Sergio Boixo leads the Quantum Computer Science group at Google Quantum AI. He was previously a research professor and quantum engineer at USC, and a postdoc at Harvard and Caltech. Sergio has a doctorate in physics from UNM, a master’s degree in physics from UAB, is a computer engineer from UCM, and studied mathematics and philosophy at UNED. Previously Sergio worked as a computer engineer at the European Central Bank and other companies.

  • Susan Coppersmith, UNSW, Australia

Professor Susan Coppersmith is a theoretical condensed matter physicist who has made substantial contributions to the understanding of a broad range of subjects, including glasses, biominerals, granular materials, and quantum computers.  Her honors include fellowship in the Australian Academy of Science, the Australian Institute of Physics, and the Royal Society of New South Wales, as well as the American Physical Society, the American Association for the Advancement of Science, and the American Academy of Arts and Sciences, and membership in the National Academy of Sciences of the United States.

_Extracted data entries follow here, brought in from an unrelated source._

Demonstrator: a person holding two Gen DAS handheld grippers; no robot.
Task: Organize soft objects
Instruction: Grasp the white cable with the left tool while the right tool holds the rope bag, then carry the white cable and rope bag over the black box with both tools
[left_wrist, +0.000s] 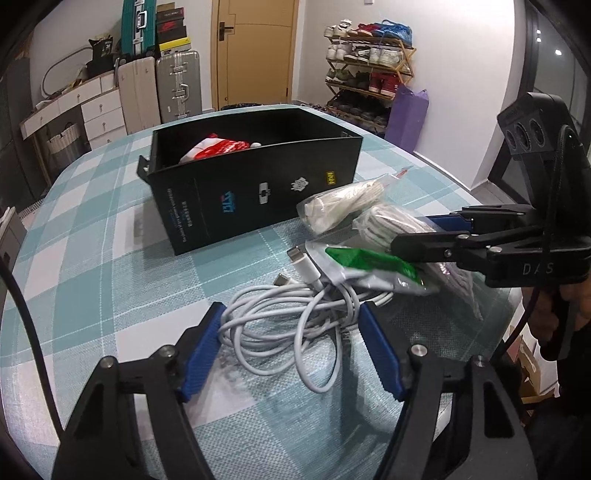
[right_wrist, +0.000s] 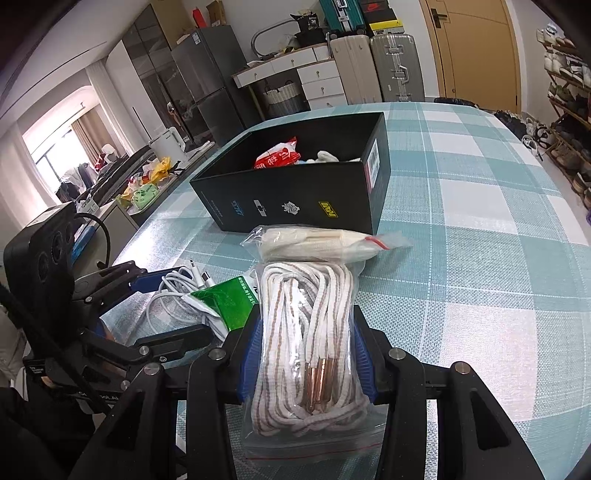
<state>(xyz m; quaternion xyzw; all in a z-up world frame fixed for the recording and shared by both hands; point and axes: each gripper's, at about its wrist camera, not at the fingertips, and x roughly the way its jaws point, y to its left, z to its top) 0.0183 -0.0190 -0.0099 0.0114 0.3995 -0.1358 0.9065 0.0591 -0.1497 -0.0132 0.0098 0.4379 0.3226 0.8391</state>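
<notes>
The right gripper (right_wrist: 306, 354) has its blue-padded fingers (right_wrist: 251, 354) closed on a clear zip bag of white striped cord (right_wrist: 306, 325), squeezing it at its middle. Just beyond it lies a second zip bag of cream cord (right_wrist: 314, 242), close against the near wall of the open black box (right_wrist: 295, 192), which stands on the checked worktop (right_wrist: 480, 221) and holds a red-and-white packet (right_wrist: 277, 155).

The left gripper (left_wrist: 290, 350) has its fingers (left_wrist: 201, 350) apart, one on each side of a coil of white charging cable (left_wrist: 288, 321) lying on the worktop; the pads do not press it. A green-and-silver pouch (left_wrist: 373, 267) rests on the cable's far right edge, under the right gripper's fingers.
</notes>
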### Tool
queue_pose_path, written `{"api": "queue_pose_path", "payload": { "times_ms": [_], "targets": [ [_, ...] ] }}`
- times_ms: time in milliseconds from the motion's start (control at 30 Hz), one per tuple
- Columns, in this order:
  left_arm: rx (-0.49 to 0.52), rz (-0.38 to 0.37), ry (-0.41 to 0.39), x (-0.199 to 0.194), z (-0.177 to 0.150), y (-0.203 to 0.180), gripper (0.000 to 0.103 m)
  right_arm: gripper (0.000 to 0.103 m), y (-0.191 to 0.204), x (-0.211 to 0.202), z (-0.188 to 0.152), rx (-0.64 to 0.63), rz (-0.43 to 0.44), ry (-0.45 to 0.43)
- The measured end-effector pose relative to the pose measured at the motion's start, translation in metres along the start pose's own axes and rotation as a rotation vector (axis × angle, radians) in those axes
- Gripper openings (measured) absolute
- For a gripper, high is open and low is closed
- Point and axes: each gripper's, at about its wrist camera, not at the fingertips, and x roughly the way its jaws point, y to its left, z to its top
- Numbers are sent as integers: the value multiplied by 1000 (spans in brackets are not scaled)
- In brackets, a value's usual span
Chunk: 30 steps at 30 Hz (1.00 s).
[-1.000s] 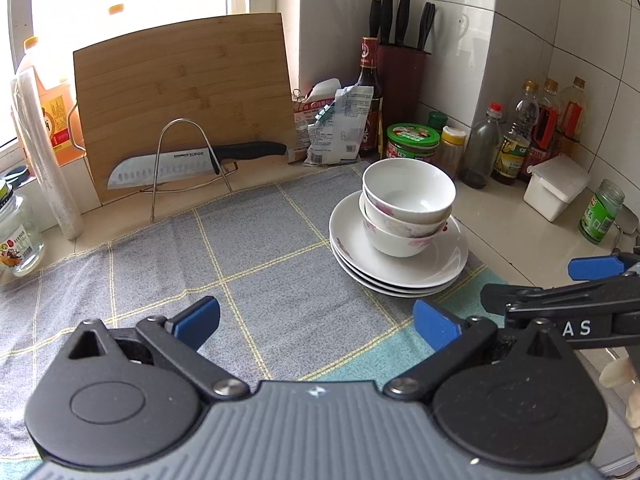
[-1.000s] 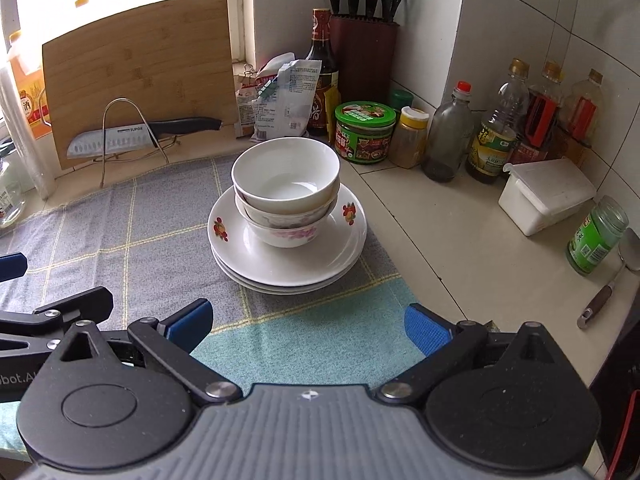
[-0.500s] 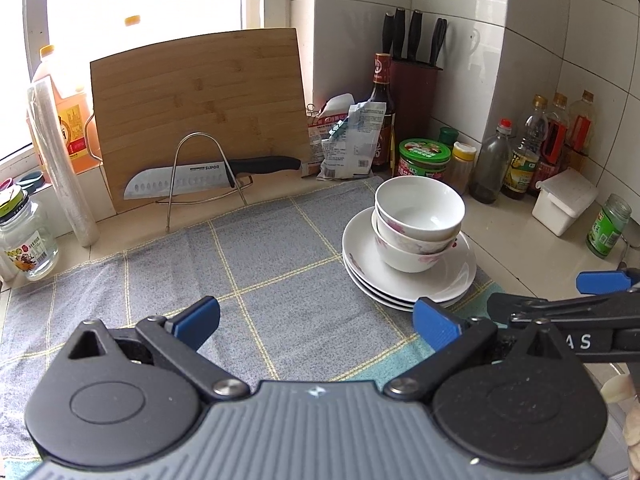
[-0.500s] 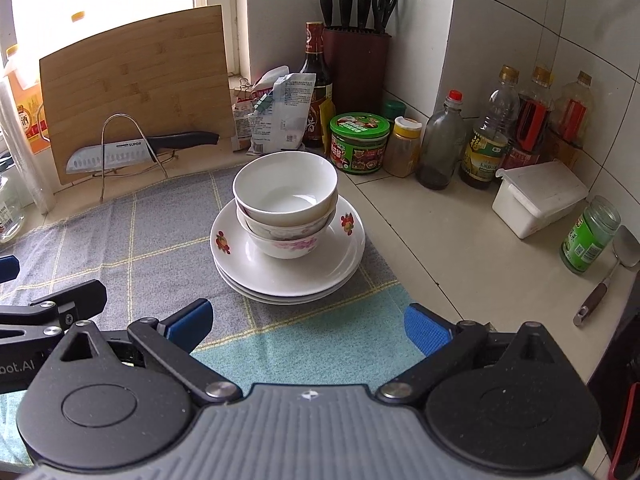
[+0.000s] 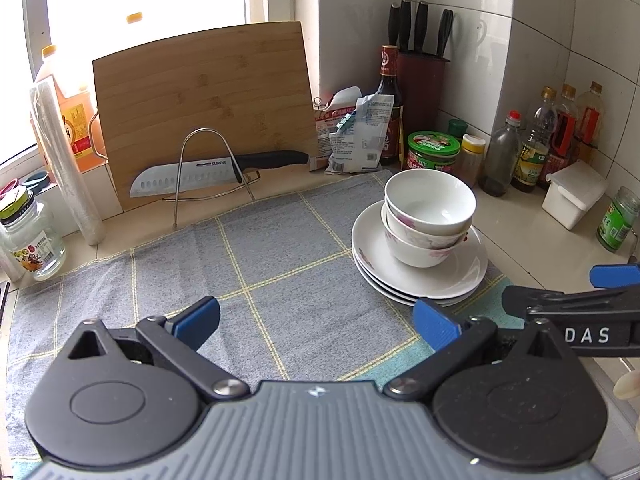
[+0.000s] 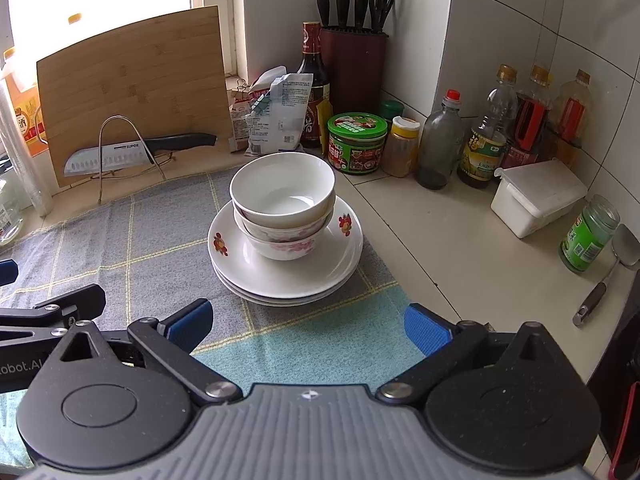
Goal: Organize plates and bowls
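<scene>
Both the left hand-held gripper (image 5: 316, 322) and right hand-held gripper (image 6: 306, 324) gape wide, empty; the nested bowls (image 6: 283, 204) on stacked plates (image 6: 286, 268) look finished, so withdraw without nudging them.

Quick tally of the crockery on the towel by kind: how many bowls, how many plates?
Bowls: 2, nested, sitting on the plates.
Plates: 3 rims visible in the stack.
Total: 5 pieces, all in one pile on the towel.
</scene>
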Motion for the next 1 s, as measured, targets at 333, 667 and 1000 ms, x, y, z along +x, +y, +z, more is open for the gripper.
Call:
{"api": "queue_pose_path", "payload": {
  "times_ms": [333,667,1000],
  "targets": [
    [8,18,0,-1,1,0,102,103,0,0,0,1,2,-1],
    [7,25,-12,-5,1,2,102,103,3,-5,-1,-3,-6,-12],
    [6,23,-16,-8,1,4,102,103,5,-9,0,-8,-11,-18]
  ]
}}
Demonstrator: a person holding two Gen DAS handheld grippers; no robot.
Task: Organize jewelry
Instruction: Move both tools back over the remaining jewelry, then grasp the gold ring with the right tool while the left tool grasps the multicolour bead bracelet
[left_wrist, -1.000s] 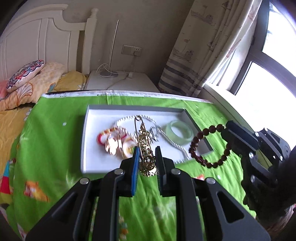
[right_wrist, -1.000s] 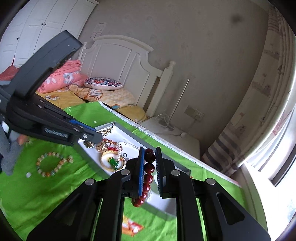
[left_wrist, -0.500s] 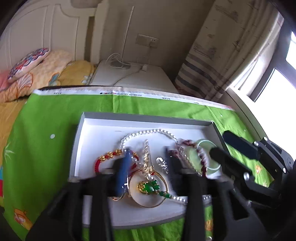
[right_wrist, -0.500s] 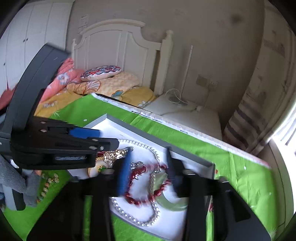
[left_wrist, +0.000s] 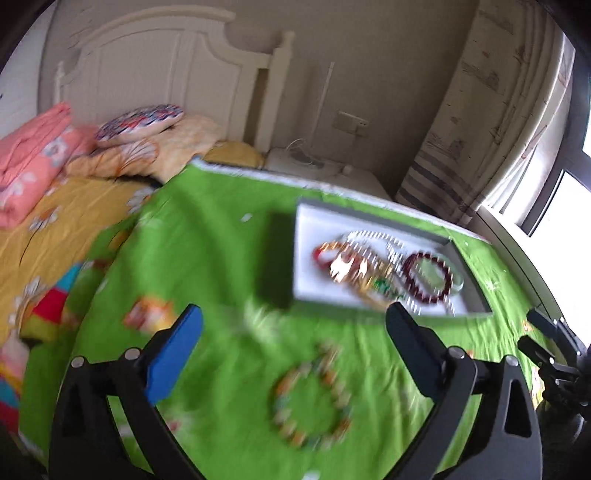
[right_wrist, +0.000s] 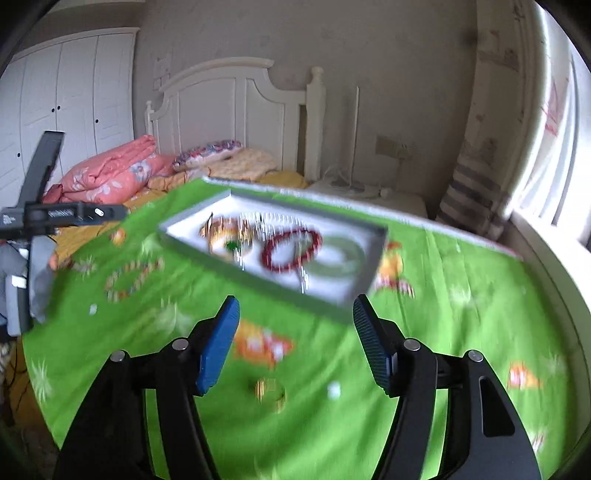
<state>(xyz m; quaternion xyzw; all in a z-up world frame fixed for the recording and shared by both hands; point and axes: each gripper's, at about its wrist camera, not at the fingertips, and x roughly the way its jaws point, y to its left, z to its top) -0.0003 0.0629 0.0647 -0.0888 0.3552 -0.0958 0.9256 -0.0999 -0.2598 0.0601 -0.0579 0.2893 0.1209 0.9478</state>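
Observation:
A white jewelry tray (left_wrist: 306, 236) (right_wrist: 364, 280) lies on the green cloth. In it lie a dark red bead bracelet (left_wrist: 428, 275) (right_wrist: 291, 249), a pale green bangle (right_wrist: 345, 254), a pearl necklace (left_wrist: 369, 236) and gold pieces (left_wrist: 349, 264). A multicolour bead bracelet (left_wrist: 314, 402) (right_wrist: 131, 278) lies on the cloth outside the tray. My left gripper (left_wrist: 291, 332) is open and empty just above that bracelet. My right gripper (right_wrist: 295, 317) is open and empty, short of the tray's near edge. A small gold ring (right_wrist: 271, 393) lies on the cloth below it.
The green cloth (left_wrist: 207, 258) covers a bed with a yellow sheet, a pink quilt (right_wrist: 110, 173) and pillows on the left. A white headboard (right_wrist: 236, 110), a bedside table (left_wrist: 332, 173) and a curtained window (right_wrist: 546, 147) stand behind. Both views are motion-blurred.
Both grippers opened and drew back from the tray. The dark red bracelet and the gold piece they held now lie in the tray. The left gripper swung left over the multicolour bracelet.

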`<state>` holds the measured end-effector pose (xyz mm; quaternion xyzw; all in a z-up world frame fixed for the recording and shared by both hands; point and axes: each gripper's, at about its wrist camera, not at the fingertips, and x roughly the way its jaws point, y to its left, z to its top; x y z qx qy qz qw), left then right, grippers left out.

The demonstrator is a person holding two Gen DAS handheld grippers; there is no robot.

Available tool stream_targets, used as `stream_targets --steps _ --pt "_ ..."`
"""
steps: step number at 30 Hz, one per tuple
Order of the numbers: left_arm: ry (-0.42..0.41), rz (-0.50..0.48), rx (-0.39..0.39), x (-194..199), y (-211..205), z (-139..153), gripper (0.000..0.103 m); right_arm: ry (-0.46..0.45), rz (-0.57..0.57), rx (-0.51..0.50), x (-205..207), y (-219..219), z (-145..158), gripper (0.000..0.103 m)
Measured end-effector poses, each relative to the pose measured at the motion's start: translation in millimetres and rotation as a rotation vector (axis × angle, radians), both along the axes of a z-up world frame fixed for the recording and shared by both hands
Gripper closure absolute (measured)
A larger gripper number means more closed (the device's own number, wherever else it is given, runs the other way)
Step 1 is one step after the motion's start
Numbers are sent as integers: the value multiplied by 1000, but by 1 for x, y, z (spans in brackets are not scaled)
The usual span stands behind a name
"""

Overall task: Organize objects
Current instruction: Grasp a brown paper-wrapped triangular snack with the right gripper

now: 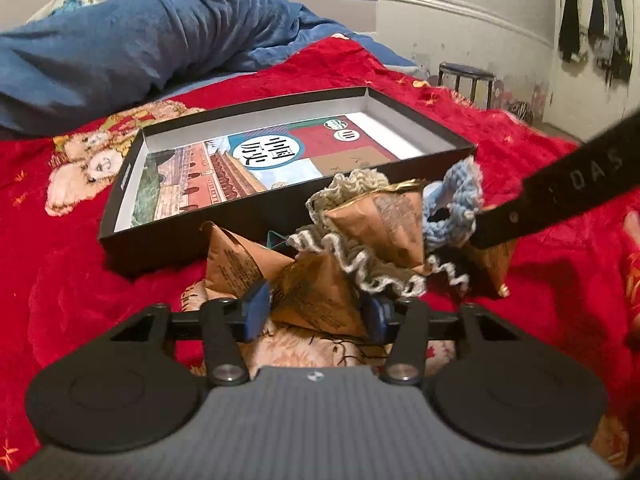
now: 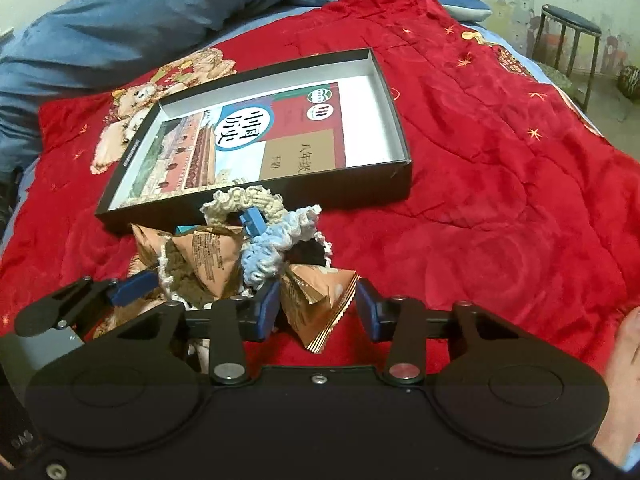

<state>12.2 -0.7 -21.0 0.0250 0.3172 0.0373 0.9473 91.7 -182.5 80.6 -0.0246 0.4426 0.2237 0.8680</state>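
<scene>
Straddling separate packets, both tools sat at the 6 o'clock edge of the pile, and neither had closed on anything.

Left to right, the black box lay at 11 o'clock on the red quilt, open-topped, with a history textbook flat inside. The pile touched the box's near wall: brown triangular snack packets tangled with crocheted scrunchies.

The left gripper had its jaws apart around a brown packet, with the pads beside it and no squeeze visible. The grey-white scrunchie draped over that packet at 1 o'clock. Risk: closing there would likely catch yarn, so the lift would drag the scrunchie and topple the upper packet.

The right gripper was also spread, around a copper-edged packet. The pale blue scrunchie lay against its left pad, with the same snag risk.

The tools were close; the left gripper's fingers sat at 9 o'clock in the right view. Simultaneous lifts could collide or pull the shared tangle apart.

The packets looked air-filled and slippery, so an off-centre pinch could squirt one out. A low carry could clip the box wall.
</scene>
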Motion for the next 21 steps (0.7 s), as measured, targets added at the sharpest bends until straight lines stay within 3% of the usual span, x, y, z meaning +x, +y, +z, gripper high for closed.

Her current research focus is on the development of quantum computers using silicon technology similar to that used in modern classical computers, with a particular focus on the use of silicon/silicon-germanium heterostructures.  Some publications reporting this work are Z. Shi et al., Phys. Rev. Lett. 108, 140503 (2012), D. Kim et al., Nature 511, 70 (2014), and T. F. Watson et al., Nature 555, 633-637 (2018).  She is also working to develop robust methods for fabricating nanostructures that can host topologically protected excitations that would enable the development of new types of electronic components with lower dissipation [V. Kornich et al., Phys. Rev. B 101, 125414 (2020), B. Thorgrimsson et al., J. Appl. Phys. 127, 215102 (2020).]. Her past work has yielded new understanding of complex materials that include biominerals [e.g., P. Gilbert et al., JACS 130, 17519 (2008)], quantum magnets [e.g., S. Ghosh et al., Nature 425, 48 (2003)], and granular matter [e.g., C.-h. Liu et al., Science 269, 513-515 (1995)].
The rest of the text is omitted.